EXERCISE REQUIREMENTS - Filter the data for lines with the word "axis" and copy those lines.

DATA BELOW -
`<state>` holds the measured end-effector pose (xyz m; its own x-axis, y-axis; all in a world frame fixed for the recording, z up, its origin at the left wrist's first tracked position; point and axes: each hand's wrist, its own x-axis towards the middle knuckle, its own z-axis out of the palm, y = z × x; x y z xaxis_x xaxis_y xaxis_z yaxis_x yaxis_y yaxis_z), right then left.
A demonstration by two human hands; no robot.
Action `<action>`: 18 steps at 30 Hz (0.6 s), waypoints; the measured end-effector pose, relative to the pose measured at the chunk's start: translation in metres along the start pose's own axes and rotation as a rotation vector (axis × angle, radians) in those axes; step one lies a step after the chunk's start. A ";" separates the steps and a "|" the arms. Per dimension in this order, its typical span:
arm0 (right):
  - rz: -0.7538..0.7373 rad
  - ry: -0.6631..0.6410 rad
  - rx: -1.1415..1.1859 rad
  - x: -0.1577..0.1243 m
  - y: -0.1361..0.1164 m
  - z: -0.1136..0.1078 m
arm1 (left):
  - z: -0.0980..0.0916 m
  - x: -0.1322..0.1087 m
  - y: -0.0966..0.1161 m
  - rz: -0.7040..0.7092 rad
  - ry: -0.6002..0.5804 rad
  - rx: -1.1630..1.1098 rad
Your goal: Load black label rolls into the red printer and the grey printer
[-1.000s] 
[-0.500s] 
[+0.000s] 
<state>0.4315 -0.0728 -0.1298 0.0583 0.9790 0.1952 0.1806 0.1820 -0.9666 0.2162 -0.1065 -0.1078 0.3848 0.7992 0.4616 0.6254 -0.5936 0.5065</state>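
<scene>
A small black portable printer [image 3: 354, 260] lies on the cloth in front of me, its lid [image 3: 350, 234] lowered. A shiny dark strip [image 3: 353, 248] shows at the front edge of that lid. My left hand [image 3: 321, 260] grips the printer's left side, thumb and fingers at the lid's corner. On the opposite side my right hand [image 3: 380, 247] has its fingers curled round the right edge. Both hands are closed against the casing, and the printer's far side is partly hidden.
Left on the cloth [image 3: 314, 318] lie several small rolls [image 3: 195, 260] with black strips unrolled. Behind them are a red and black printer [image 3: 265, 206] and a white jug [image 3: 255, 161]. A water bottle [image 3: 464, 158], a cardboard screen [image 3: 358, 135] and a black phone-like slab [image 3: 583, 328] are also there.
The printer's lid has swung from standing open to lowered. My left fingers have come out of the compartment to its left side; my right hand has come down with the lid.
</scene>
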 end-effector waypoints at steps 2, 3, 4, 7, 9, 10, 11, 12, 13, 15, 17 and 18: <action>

ANSWER FOR THE TASK -
`<state>` holds the measured end-effector pose (xyz m; its own x-axis, y-axis; all in a world frame fixed for the recording, z up, its origin at the left wrist's first tracked position; point and axes: each hand's wrist, its own x-axis towards the middle knuckle, its own z-axis out of the palm, y = z × x; x y z xaxis_x xaxis_y xaxis_z yaxis_x yaxis_y yaxis_z), right then left.
Action `<action>`: 18 steps at 30 Hz (0.6 s), waypoints; the measured end-effector pose, relative to the pose measured at the chunk's start: translation in metres along the start pose's own axes and rotation as a rotation vector (axis × angle, radians) in those axes; step one lies a step after the chunk's start. A ";" separates the steps and a "|" the arms. Per dimension in this order, its typical span:

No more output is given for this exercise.